GIVEN INFORMATION:
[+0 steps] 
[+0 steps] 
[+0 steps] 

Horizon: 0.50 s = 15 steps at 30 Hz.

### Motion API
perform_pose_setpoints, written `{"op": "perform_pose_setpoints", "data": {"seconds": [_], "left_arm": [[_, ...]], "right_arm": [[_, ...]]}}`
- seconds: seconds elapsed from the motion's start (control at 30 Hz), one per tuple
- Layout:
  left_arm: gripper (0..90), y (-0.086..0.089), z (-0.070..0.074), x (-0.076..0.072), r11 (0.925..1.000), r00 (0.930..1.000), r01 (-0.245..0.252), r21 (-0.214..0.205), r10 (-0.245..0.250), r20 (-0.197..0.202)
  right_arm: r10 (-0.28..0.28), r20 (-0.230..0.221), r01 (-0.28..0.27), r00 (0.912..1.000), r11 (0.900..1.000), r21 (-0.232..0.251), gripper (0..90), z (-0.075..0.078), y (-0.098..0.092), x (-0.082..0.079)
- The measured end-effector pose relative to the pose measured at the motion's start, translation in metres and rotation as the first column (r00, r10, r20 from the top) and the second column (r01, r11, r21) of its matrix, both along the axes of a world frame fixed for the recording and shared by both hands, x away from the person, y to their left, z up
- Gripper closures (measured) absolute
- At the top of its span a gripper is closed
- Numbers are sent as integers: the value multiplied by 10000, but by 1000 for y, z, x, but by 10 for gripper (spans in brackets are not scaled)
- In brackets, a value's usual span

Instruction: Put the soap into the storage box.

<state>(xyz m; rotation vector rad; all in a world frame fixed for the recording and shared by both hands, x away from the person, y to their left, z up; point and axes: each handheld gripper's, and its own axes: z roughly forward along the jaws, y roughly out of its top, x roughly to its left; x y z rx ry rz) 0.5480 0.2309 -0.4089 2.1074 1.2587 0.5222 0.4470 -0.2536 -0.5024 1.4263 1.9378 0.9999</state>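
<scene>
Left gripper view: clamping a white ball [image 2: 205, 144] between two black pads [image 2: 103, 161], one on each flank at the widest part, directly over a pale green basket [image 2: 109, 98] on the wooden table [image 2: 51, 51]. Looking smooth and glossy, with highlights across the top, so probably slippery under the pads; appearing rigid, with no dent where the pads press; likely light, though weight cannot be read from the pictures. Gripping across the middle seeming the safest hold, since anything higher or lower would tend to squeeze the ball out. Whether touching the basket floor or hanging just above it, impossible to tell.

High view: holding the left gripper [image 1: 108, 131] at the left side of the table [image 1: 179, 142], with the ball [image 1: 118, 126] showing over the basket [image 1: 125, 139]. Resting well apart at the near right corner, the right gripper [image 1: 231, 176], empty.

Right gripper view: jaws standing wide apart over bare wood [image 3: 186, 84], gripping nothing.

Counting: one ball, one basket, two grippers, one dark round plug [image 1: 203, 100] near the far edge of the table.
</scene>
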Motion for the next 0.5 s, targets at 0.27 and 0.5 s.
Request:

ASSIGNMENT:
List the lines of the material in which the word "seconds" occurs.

OUTPUT FOR THIS TASK:
perform_pose_setpoints, written `{"op": "perform_pose_setpoints", "data": {"seconds": [_], "left_arm": [[_, ...]], "right_arm": [[_, ...]]}}`
- seconds: seconds elapsed from the motion's start (control at 30 Hz), one per tuple

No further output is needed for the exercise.